If government-mandated health insurance is upheld by the U.S. Supreme Court after the Patient Protection and Affordable Care Act (PPACA) case is argued in March 2012, the Institute for Justice warns in its amicus brief that there will be dire and predictable threats to individual liberty and voluntary relations that have been the foundation of American contract law for centuries.
Constitutional law professor Elizabeth Price Foley, who is the executive director of the Institute’s Florida Chapter and who co-authored IJ’s brief, said, “The individual mandate violates a cardinal rule of contract law—to be enforceable, all agreements must be voluntary. The Framers understood this, and would never have given the federal government the power to force individuals into lifelong contracts of insurance. The Court should not allow the government to exercise this unprecedented and dangerous power.”
As IJ’s brief shows, the principle of mutual assent, under which both parties must consent for a contract to be valid, is a fundamental principle of contract law that was well understood during the Founding era and is still a cornerstone of contract law today. Indeed, contracts entered under duress have long been held to be invalid. Yet the mandate forces individuals to enter into contracts of insurance that would never be valid under this longstanding principle. (For a copy of IJ’s brief, visit: www.ij.org/PPACAbrief.)
If the U.S. Supreme Court fails to strike down the individual mandate, there will be nothing to stop Congress from forcing people into other contracts against their will—employment contracts or union membership, for example. If we still have a constitutional republic in which the federal government’s powers are limited, then the Court should strike down this law.
The Institute for Justice’s brief is the only amicus brief filed with the Court that examines this case in the context of the history of contract law. The brief illustrates how the Supreme Court has recognized the principle of consent in commercial relations in its Commerce Clause and Tenth Amendment cases, and it explains why the U.S. Supreme Court has a key role in acting as a check against this unconstitutional power grab by the federal government.
So, if you’re forced to sign a contract under duress, said contract has been deemed voided the vast majority of time, including in court.

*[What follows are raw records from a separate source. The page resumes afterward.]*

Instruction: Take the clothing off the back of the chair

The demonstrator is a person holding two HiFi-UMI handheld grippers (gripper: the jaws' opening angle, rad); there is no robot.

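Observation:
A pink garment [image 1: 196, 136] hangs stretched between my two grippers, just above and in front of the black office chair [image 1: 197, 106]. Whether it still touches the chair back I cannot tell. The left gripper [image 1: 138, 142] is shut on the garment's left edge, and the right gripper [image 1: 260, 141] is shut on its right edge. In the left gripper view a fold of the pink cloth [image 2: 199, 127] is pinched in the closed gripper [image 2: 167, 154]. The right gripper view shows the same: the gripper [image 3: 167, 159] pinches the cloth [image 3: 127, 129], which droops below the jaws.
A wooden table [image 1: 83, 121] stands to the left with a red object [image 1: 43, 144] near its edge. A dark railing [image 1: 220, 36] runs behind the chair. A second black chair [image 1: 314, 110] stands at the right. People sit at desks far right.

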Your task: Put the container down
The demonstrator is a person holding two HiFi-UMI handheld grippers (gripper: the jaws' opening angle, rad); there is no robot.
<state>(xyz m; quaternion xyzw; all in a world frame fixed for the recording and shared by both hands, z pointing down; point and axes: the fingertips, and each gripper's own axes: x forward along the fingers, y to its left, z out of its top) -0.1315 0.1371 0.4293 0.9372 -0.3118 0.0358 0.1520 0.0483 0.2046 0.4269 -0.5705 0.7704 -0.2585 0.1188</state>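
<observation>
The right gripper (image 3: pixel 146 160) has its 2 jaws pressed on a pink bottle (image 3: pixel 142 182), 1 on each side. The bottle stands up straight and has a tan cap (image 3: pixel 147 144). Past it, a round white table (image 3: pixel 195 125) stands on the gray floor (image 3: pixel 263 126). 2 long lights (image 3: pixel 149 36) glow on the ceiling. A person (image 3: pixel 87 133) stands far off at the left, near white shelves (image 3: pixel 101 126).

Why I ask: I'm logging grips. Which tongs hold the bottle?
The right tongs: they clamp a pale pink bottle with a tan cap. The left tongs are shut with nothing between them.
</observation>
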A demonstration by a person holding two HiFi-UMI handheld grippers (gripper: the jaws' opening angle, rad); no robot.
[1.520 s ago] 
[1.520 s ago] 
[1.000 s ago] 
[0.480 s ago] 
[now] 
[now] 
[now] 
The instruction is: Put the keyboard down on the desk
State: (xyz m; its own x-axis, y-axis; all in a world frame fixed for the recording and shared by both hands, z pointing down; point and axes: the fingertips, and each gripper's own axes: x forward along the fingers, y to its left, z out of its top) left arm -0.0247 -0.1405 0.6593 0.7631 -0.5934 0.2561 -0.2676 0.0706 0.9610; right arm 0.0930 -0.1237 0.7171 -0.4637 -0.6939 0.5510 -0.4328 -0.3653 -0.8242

As Ed Morrissey at the Hot Air link points out
If the individual mandate passes muster because duress does not apply when the federal government applies it, then the courts will have given carte blanche to tyranny. Where does that power end? Buying cars certainly implicates interstate commerce; will the government have the power to force us to sign purchase contracts for Chevy Volts? What would be the difference between that and health insurance? Thanks to the bailouts, the government has an enduring stake in GM, and at some point in time every person needs transportation, even if they are perfectly satisfied with riding a bike or hailing a cab now.
What would there be to stop the Central Government? When you purchase health insurance, you are signing a legal contract to purchase an item, with a legal obligation to pay. Signed under duress, knowing you could be fined/taxed otherwise, how valid is that contract? And, as Ed highlights, the insurance companies would also be under no obligation to fulfill the terms of the contract, since it was not a legally binding one.
And, does the Mandate violate the Constitution vis a vis contract law? Article I, section 10, clause 1.
No State shall enter into any Treaty, Alliance, or Confederation; grant Letters of Marque and Reprisal; coin Money; emit Bills of Credit; make any Thing but gold and silver Coin a Tender in Payment of Debts; pass any Bill of Attainder, ex post facto Law, or Law impairing the Obligation of Contracts, or grant any Title of Nobility.
Contract law has primarily been the domain of the States, though the 14th Amendment did tend to normalize them throughout the nation (you can read a bit more here). The Framers were concerned that States could pass laws that relieved certain favored citizens of their debt obligations, as well as favoring colonial interest over foreign interests (they understood the country would need international capital flowing in to the new country). And, certainly, they never envisioned the federal government becoming as powerful as it has. Hell, they wrote a document, with a follow up, to stop that.
That said, while there is no Constitution provision that prohibits the Federal government passing laws that impair the obligation of contracts (there are laws) the States are clearly being forced to enter into a law impairing the obligation of contracts.